[Prompt] Word for word, restate the lines of the data from the first through the one containing "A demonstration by", and nothing else.

[Information shown]
>>>>>

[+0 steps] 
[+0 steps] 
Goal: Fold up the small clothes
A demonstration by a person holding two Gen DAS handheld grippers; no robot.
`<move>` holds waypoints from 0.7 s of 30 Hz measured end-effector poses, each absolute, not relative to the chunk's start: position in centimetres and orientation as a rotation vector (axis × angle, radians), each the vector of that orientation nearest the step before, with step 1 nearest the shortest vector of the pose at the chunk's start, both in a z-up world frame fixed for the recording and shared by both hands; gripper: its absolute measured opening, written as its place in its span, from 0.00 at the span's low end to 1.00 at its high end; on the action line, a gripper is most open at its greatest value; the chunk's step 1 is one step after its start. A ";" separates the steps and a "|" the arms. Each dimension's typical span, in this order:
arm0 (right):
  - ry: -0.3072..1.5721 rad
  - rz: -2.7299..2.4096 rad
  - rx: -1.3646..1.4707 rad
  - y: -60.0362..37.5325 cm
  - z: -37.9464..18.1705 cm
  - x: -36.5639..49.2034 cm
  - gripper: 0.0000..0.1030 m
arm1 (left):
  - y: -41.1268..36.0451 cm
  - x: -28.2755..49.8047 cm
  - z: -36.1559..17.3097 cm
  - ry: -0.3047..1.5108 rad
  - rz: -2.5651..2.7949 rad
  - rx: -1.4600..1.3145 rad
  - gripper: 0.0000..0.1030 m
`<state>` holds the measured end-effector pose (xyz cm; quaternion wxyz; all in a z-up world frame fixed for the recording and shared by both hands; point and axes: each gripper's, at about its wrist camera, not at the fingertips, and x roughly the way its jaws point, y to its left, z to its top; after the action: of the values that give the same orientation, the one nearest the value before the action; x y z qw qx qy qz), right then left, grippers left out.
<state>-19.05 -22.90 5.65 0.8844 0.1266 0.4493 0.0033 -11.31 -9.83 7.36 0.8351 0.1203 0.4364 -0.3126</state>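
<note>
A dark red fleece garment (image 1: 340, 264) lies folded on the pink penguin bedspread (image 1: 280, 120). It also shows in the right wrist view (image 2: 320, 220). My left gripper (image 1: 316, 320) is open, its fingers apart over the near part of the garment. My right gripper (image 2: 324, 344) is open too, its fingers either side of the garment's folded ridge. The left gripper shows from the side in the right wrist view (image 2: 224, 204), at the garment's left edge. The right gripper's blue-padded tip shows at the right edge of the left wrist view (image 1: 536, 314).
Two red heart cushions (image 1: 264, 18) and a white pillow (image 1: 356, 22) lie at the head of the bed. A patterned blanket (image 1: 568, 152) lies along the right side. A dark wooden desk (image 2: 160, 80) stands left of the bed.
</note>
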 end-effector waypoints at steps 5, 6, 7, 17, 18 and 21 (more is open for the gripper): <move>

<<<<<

[Exercise solution]
[+0 steps] 
[+0 steps] 
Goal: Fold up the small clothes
A demonstration by a person holding two Gen DAS handheld grippers; no robot.

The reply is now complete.